| Exercise aim |
The response should be exactly the number of lines in the material below that contain the word "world".

| Given information |
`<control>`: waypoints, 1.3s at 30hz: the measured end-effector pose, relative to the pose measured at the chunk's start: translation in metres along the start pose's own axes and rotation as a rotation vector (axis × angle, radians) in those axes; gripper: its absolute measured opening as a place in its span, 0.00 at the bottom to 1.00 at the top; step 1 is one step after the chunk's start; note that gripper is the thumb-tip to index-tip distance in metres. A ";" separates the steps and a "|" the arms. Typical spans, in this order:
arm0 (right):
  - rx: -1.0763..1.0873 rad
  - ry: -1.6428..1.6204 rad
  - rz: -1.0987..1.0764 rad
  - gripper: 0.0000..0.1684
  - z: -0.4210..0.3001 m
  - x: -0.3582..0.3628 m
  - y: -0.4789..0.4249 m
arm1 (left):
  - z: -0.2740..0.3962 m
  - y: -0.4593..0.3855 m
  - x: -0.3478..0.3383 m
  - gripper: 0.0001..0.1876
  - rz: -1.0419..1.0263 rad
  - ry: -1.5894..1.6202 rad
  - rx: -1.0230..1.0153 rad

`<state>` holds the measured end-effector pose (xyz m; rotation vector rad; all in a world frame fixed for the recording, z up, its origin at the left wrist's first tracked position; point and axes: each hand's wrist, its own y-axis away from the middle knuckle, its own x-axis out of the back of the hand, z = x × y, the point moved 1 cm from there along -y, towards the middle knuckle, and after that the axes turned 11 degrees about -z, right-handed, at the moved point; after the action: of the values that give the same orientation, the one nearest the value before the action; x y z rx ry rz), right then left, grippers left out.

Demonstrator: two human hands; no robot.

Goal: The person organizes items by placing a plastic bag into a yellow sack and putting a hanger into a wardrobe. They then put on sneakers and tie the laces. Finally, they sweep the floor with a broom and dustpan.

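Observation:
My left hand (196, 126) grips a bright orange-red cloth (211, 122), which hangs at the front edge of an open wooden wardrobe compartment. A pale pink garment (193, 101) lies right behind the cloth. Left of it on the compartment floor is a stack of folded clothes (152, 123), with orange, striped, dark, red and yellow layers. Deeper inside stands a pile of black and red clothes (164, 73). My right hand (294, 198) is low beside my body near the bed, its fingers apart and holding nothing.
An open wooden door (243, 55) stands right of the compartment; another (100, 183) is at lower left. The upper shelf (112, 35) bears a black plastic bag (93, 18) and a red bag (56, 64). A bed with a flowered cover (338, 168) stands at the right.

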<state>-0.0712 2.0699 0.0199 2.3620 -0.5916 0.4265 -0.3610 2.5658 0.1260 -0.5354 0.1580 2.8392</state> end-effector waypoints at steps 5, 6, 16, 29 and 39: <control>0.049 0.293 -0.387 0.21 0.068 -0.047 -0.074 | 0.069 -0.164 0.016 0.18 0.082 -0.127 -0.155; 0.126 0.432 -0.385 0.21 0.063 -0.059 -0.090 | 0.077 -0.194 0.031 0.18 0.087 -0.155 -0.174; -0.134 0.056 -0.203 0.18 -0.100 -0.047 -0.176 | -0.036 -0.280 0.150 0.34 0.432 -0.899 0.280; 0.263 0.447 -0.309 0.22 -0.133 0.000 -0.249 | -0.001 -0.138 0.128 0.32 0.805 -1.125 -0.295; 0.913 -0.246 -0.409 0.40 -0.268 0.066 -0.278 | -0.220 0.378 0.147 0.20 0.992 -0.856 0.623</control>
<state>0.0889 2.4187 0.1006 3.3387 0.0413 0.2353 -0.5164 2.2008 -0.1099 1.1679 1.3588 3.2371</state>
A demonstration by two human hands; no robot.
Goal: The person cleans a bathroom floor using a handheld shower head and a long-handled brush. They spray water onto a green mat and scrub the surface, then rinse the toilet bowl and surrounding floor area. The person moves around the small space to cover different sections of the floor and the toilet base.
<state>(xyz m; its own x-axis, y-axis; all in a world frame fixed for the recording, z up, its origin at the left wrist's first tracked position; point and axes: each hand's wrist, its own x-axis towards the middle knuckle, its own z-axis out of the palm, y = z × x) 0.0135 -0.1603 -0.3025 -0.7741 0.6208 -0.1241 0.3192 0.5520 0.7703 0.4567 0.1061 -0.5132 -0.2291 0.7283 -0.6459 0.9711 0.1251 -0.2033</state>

| Exercise response |
2